Op grond van het vorenstaande is het hoger beroep ongegrond.

5. Kosten

Het Hof ziet geen aanleiding voor een veroordeling in de proceskosten.

6. Beslissing

Het Hof bevestigt de uitspraak van de Rechtbank.

Deze uitspraak is gedaan door mr. C.M. Ettema, voorzitter, mr. A.J.H. van Suilen en mr. B.F.A. van Huijgevoort, in tegenwoordigheid van drs. S. Darwinkel als griffier.

De beslissing is op 8 maart 2011 in het openbaar uitgesproken.

De griffier, De voorzitter,

(S. Darwinkel) (C.M. Ettema)

Afschriften zijn aangetekend per post verzonden op 9 maart 2011.

Tegen deze uitspraak kunnen beide partijen binnen zes weken na de verzenddatum beroep in cassatie instellen bij

de Hoge Raad der Nederlanden (belastingkamer),

Postbus 20303,

2500 EH Den Haag.

Daarbij moet het volgende in acht worden genomen:

1 - bij het beroepschrift wordt een afschrift van deze uitspraak overgelegd.
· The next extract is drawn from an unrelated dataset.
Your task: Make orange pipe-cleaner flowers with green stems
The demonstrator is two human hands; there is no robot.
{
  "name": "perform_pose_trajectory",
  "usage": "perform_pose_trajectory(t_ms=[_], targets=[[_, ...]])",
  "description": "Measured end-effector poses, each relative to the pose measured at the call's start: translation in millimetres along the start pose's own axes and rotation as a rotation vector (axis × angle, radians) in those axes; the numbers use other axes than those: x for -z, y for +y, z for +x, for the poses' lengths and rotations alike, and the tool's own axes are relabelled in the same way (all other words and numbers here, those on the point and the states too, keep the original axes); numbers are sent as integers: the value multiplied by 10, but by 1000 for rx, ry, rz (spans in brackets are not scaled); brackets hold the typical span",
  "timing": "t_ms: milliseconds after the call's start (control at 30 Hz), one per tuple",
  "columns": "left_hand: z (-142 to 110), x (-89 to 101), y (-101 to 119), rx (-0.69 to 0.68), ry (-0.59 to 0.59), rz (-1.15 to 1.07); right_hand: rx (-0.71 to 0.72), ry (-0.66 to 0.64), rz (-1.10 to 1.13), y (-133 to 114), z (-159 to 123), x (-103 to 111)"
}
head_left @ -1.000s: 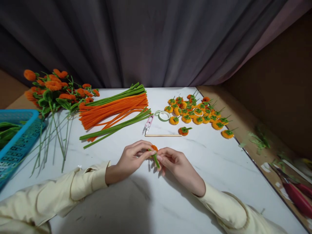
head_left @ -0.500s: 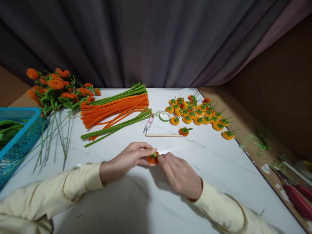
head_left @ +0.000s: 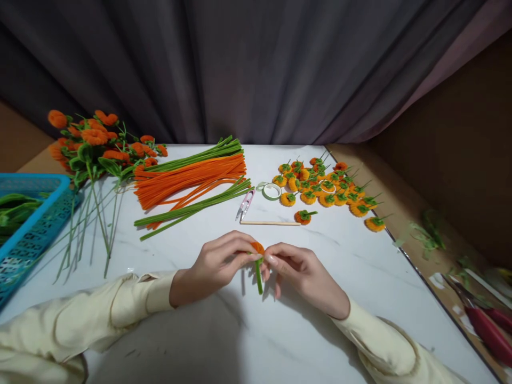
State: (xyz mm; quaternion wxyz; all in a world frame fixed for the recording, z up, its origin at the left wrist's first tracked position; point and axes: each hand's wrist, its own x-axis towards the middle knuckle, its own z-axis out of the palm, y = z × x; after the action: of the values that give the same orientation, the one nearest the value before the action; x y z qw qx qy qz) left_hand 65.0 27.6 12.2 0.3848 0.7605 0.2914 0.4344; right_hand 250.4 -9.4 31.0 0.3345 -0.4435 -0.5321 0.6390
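From the head view, I observe the left hand (head_left: 218, 264) pinching the orange flower (head_left: 258, 247) between thumb and fingers, its green stem (head_left: 259, 278) extending on the near side of the grip. On the right hand (head_left: 310, 273), thumb and forefinger meet at the flower's right edge; I cannot tell whether they clamp it. Beyond the grip lie a wooden stick (head_left: 272, 223) and pink snips (head_left: 247, 201).

Single head-worn view faces forward and down across the table (head_left: 340, 240) from its near side. Range is close: hands (head_left: 220, 264) show just below mid-frame, sleeves (head_left: 104, 309) cross both lower corners. Field is wide; a curtain (head_left: 240, 69) beyond the table fills the top.
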Motion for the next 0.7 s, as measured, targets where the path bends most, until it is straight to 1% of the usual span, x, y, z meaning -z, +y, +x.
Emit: perform_pose_trajectory(t_ms=[33, 100, 167, 233, 267, 333, 433, 500, 567, 600, 700], targets=[[-16, 9, -9, -55, -19, 54, -46, -22, 52, -15, 3, -12], [-42, 25, -26, -92, -66, 129, -93, -10, 106, -22, 6, -43], [-54, 30, -40, -92, -101, 159, -106, 42, 123, -8, 2, -78], [-51, 19, -45, -70, -109, 143, -115, 93, 77, 11, -12, -111], [-44, 9, -43, -34, -99, 121, -109, 113, 23, 18, -23, -123], [-19, -14, -28, 104, -71, 44, -52, 147, -140, 23, -50, -135], [33, -36, 11, 402, -73, -124, 157, 188, -459, 19, -82, -127], [70, -32, 37, 551, -102, -208, 295, 183, -634, 10, -85, -111], [100, -16, 52, 631, -133, -241, 366, 152, -725, -7, -70, -90], [110, -6, 55, 651, -149, -247, 371, 132, -741, -22, -58, -77], [118, 14, 45, 674, -185, -290, 292, 83, -715, -86, -18, -25]])
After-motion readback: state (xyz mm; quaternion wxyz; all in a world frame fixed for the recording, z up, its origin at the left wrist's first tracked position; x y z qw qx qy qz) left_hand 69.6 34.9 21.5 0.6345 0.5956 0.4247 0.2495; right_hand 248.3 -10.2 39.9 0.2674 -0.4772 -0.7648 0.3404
2 - het beroepschrift moet ondertekend zijn en ten minste het volgende vermelden:

a. de naam en het adres van de indiener;

b. de dagtekening;

c. een omschrijving van de uitspraak waartegen het beroep in cassatie is gericht;

d. de gronden van het beroep in cassatie.

Voor het instellen van beroep in cassatie is griffierecht verschuldigd. Na het instellen van beroep in cassatie ontvangt de indiener een nota griffierecht van de griffier van de Hoge Raad.

In het cassatieberoepschrift kan de Hoge Raad verzocht worden om de wederpartij te veroordelen in de proceskosten.